I must have missed the news over Xmas that Germany had left the EU.  Maybe that's why they have a medical supply shortage at the moment. 

https://www.dw.com/en/german-doctors-warn-medicine-shortages-will-last-for-months/a-64176121

Ah, I’d been missing your contrarian passive-aggressiveness on Brexit issues 😆

 

Yes, other countries -including EU member states- also experience medicines’ shortages. And even healthcare sector crises, would you believe.

 

But they’re located much earlier than the UK in the European healthcare supply pipelines and are wholly unaffected by shrinking international transporting capacity.
 

Germany hasn’t left the EU, has the same EU regulatory regime for medicines approval and distribution as all the other EU states, is in the Single Market with full-on cabotage capacity, whereby selling whatever stock of imported meds gets into Dutch, Belgian, (…) warehouses to Germany, is as easy as agreeing a price, boxing them with an invoice and finding some room on a passing HGV (-plated wherever, but typically Lithuania or Romania these days), job done.
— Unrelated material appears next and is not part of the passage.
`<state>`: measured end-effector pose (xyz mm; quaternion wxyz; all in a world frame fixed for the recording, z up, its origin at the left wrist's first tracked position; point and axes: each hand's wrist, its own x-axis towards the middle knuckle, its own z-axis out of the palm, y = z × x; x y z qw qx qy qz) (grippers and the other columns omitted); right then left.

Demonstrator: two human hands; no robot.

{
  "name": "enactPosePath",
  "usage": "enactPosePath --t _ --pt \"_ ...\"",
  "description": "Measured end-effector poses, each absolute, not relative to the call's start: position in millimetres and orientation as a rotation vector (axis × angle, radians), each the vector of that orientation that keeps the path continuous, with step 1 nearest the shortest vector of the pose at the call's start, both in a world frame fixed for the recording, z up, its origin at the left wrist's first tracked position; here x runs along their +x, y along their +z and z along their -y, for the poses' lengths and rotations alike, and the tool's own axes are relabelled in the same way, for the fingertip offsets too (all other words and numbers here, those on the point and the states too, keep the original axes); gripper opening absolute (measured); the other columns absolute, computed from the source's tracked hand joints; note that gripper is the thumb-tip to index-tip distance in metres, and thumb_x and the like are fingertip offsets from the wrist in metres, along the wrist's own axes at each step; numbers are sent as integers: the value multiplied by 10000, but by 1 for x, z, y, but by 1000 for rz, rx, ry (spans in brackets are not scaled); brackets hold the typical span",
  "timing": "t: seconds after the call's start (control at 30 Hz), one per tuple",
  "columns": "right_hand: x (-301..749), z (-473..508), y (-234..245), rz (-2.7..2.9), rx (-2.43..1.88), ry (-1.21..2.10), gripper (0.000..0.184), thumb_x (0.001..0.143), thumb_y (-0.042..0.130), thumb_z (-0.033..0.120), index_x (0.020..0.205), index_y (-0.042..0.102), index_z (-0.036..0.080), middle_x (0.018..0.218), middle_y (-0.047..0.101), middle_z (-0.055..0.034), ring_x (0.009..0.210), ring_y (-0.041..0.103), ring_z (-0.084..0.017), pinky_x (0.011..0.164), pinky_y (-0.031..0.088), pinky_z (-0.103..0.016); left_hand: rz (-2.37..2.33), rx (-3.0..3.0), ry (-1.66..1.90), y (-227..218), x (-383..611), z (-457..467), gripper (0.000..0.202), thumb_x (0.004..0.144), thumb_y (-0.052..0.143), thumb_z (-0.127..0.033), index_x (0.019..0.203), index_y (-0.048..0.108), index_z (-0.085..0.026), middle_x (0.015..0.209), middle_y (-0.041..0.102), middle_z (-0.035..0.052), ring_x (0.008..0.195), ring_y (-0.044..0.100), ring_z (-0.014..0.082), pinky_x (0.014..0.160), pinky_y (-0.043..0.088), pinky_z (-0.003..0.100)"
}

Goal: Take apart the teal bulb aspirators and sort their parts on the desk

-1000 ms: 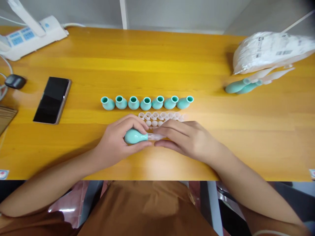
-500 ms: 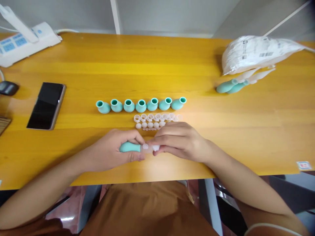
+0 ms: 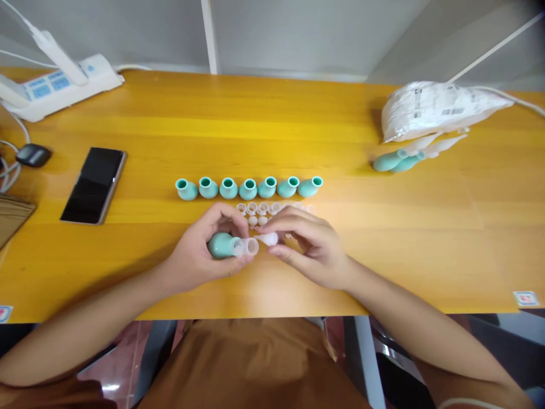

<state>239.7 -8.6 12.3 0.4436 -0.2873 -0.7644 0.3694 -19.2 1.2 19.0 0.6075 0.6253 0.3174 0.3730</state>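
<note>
My left hand (image 3: 213, 250) is closed around a teal squeeze bulb (image 3: 220, 245), whose mouth carries a clear plastic fitting (image 3: 252, 246) with its round opening tilted up toward me. Just right of that opening, my right hand (image 3: 315, 250) pinches a small translucent white nozzle-like piece (image 3: 269, 238) between thumb and fingers. The piece and the opening are close; whether they touch I cannot tell. Behind the hands stands a row of several teal bulbs (image 3: 250, 188), mouths up. Nearer lie clear rings (image 3: 263, 208) and small white balls (image 3: 263, 220), partly hidden by my right hand.
Two teal bulbs with long translucent tips (image 3: 406, 162) lie at the right beside a white plastic package (image 3: 443, 111). A phone (image 3: 94, 184), a black plug-like object (image 3: 34, 154), a power strip (image 3: 72, 85) and cardboard (image 3: 15, 218) are at the left.
The fitting's opening has turned up toward me. My right hand has opened its pinch somewhat, showing more of the white piece. The whole view has shifted slightly.
</note>
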Motion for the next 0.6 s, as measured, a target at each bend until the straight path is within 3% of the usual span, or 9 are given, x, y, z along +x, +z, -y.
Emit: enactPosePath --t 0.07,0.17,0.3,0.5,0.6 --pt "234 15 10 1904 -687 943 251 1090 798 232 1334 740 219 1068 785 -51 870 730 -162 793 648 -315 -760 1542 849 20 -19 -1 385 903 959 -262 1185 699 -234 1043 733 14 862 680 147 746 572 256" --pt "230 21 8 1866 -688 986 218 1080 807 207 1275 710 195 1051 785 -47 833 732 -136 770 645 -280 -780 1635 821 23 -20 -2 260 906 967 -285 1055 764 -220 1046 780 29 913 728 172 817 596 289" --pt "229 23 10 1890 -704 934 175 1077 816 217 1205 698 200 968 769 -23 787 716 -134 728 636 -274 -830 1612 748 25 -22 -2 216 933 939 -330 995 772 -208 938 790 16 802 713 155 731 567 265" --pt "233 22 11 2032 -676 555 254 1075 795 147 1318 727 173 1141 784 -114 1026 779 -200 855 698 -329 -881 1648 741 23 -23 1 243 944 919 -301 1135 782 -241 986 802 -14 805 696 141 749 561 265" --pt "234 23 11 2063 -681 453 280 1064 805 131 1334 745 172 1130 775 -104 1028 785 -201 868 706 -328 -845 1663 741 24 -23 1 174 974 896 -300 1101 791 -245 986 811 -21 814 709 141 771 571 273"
Even when there isn’t enough meds to go around (that simply pushes the unit price up, hence the German government’s blank chequebook approach in your link), it’s still no more complicated than selling <whatever> to a buyer in the next street, city or county.

 

Not so for the Brexited UK any more (which competes with the Germans of your example to buy those meds from EU importers, by the way). And so, inevitably, https://www.nationalhealthexecutive.com/articles/uk-medicine-shortageshttps://www.nuffieldtrust.org.uk/news-item/what-happened-to-those-brexit-medicines-shortages.

 

You can be as ideologically opposed to EU membership as you want, and try and both-side any negative aspects of Brexit for whatever reason you see fit. But you can’t ever fight trade economics. Because that’s simple reality, unencumbered by beliefs and opinions.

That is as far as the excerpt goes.